The bulk of the book, as you may have surmised by the cover, is an extended depiction of two people performing a nude dance — for, as it turns out, an appreciative audience — but there’s something more at play here than what can be seen on the surface. As the figures ebb and flow — working with, against, and sometimes in contradistinction to, each other — stages and phases of the relationship between the two of them can be either inferred or intimated (maybe both), and part of the fun here is in figuring out whether what you see, what you absorb, what you interpret is an actuality, or just something you assume and/or want to be the case.

Are these two a couple? Were they in the past? Are they on the brink of becoming one now? These questions are all communicated via means of precise minimalist linework that privileges motion above all, with a deep undercurrent of what that motion either means, or might mean. Take your time and relish it all, because there’s a lot of visual information being communicated in these open, border-less panels, and there are plenty of opportunities for you to write your own story in the negative spaces that Christensen’s figures move within — that is, right up until the final few pages.

When the show is over, Christensen does an intriguing 180 and makes the abstract concrete, while remaining committed to his minimalist linework. I won’t give anything more away as to what transpires when an actual narrative arrives on the scene, but I will say that it’s thoroughly satisfying and very much “of a piece” with all that’s come before. It’s a jarring enough immediate transition on the face of things, sure, but it’s timed and executed so successfully that it absolutely works — in fact, it works to such a degree that you can’t envision things concluding any other way, and when you’re talking about a comic that’s wordless for the first 95% of its pages and suddenly becomes quite text-heavy, that’s really saying something.

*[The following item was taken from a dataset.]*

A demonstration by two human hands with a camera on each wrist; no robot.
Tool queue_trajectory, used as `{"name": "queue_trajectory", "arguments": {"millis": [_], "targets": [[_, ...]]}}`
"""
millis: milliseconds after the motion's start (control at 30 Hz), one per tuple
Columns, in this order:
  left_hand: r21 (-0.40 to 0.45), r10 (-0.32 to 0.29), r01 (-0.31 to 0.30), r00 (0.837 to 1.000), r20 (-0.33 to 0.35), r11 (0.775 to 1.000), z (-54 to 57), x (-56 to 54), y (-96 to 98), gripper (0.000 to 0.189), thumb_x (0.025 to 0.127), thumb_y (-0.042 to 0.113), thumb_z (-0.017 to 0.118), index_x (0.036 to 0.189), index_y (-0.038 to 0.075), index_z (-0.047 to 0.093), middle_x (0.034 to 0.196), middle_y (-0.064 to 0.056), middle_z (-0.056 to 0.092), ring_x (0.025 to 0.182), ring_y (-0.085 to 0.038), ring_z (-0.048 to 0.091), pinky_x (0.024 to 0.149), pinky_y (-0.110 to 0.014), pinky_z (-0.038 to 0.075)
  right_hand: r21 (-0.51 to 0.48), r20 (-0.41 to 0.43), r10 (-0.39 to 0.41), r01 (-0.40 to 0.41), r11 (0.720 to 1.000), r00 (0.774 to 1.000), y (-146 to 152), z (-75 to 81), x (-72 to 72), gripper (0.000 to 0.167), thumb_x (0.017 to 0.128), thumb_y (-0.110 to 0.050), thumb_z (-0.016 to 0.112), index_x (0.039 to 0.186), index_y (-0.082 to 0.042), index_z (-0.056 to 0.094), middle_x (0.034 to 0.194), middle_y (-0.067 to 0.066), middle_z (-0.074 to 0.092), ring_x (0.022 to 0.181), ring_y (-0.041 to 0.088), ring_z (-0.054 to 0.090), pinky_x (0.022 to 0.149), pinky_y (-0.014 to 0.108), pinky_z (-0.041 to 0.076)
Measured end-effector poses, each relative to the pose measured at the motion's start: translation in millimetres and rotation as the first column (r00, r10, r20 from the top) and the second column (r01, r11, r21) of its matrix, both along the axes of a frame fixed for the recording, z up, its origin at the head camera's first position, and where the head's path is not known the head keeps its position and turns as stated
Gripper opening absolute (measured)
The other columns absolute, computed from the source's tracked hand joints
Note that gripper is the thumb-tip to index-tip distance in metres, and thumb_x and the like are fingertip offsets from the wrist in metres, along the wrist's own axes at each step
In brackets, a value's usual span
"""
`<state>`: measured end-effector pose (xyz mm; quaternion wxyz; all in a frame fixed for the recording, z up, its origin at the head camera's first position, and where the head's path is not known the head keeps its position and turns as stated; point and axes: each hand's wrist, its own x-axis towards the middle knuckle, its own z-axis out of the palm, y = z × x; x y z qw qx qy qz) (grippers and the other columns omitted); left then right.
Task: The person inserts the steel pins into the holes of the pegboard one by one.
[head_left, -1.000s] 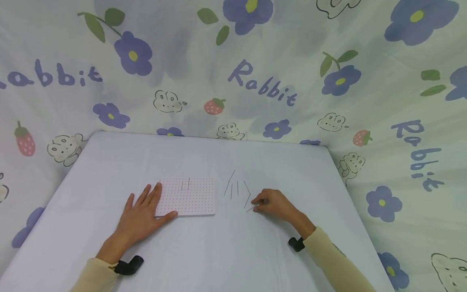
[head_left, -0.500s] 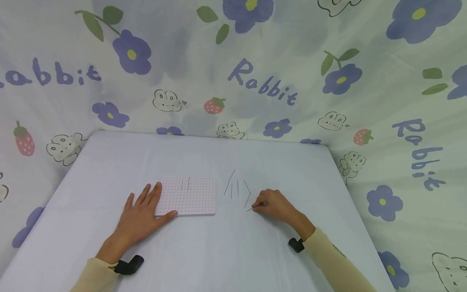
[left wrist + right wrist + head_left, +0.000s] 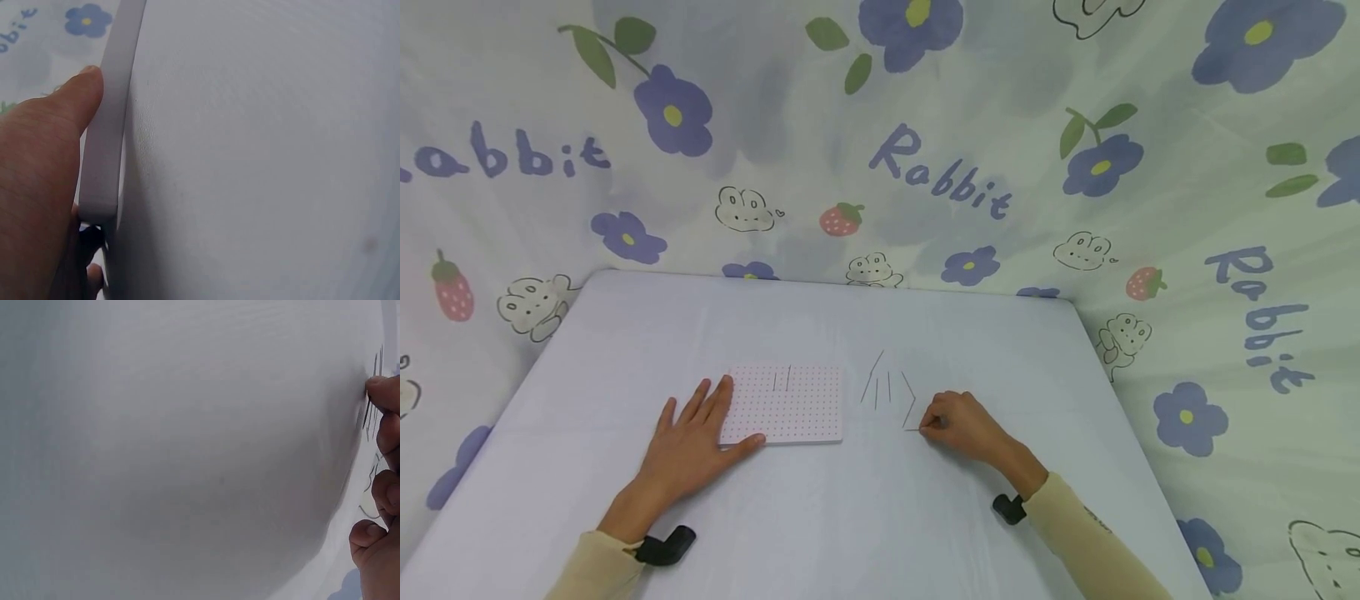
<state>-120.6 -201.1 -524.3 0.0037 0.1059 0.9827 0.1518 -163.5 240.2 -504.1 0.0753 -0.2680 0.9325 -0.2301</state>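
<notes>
Rabbit-and-flower printed cloth [image 3: 775,125] backs a white worktop [image 3: 820,533], on which a dotted white board [image 3: 808,417] lies flat, left of centre. Left hand [image 3: 688,446]: fingers extended and apart, laid along the board's left side, with the thumb at its near edge; it appears to steady the board. Right hand [image 3: 962,423]: thumb and fingertip together, apparently pinching one end of a thin dark stick [image 3: 912,430], whose free end points toward the board, near a group of loose sticks [image 3: 889,387]. Two slender dark lines [image 3: 787,379] show on the board; whether they lie flat or stand in it cannot be told. The step in hand seems to be handling a single stick; the next move probably calls for a light, secure pinch that leaves neighbouring sticks undisturbed.
</notes>
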Motion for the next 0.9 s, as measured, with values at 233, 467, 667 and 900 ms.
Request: {"name": "queue_trajectory", "arguments": {"millis": [233,467,667,900], "targets": [[0.001,-0.003,0.003,1.0,-0.005,1.0,-0.5,-1.3,-0.5,0.113,0.087,0.08,0.049,0.161,0.002,0.012,0.164,-0.02,0.025,0.153,-0.04,0.013,0.116,-0.07,0.001,-0.03,-0.017,-0.066,0.066,0.997,0.998,1.8,17.5,-5.1,0.005,0.091,-0.019,0.075,0.09,-0.022,0.078,0.08,-0.021,0.06,0.075,0.006,0.056,0.082,0.033,0.045],[0.002,-0.009,0.009,1.0,0.005,1.0,-1.5,-1.0,-1.2,0.114,0.087,0.08,0.048,0.161,0.002,0.012,0.165,-0.02,0.023,0.153,-0.04,0.013,0.115,-0.071,0.0,-0.104,-0.067,-0.049,0.042,0.994,0.997,1.3,47.7,-15.2,0.004,0.092,-0.021,0.075,0.093,-0.02,0.079,0.079,-0.019,0.059,0.073,0.006,0.054,0.078,0.033,0.043],[0.003,-0.007,0.007,1.0,0.005,1.0,-2.6,0.3,-1.0,0.114,0.087,0.08,0.048,0.161,0.002,0.011,0.165,-0.02,0.023,0.154,-0.04,0.012,0.115,-0.071,0.0,-0.108,-0.104,-0.02,0.009,0.994,0.994,-5.5,53.1,-19.5,0.004,0.092,-0.02,0.075,0.093,-0.021,0.078,0.08,-0.02,0.059,0.076,0.01,0.057,0.079,0.034,0.042],[0.001,-0.002,0.002,1.0,0.012,1.0,2.3,1.4,0.0,0.113,0.087,0.081,0.048,0.161,0.002,0.013,0.164,-0.02,0.024,0.153,-0.04,0.014,0.116,-0.07,0.001,-0.127,-0.094,0.007,-0.019,0.992,0.996,-20.5,52.1,-24.6,0.004,0.092,-0.02,0.075,0.094,-0.021,0.078,0.079,-0.019,0.06,0.077,0.017,0.061,0.079,0.036,0.042]]}}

Christensen’s figures/characters may not walk a literal tight-rope in this ‘zine, it’s true, but the balletic elegance and precision of their movements is very much akin to doing so, and so it seems appropriate indeed that the cartoonist does the same himself, rolling the dice on a major transition that the success of the entire comic ends up being predicated upon — but luckily for us all he’s as graceful as they are, and by the time all is said and done you’re truly ready for Christensen to take a bow, as well.

There’s more than one dance going on here, then, in the final analysis — the one we see on the page, of course, but also the one that is engaged in between reader and artist. And while I may have two left feet myself, all I had to do was follow Sean Christensen’s lead to end up somewhere pretty damn wonderful indeed.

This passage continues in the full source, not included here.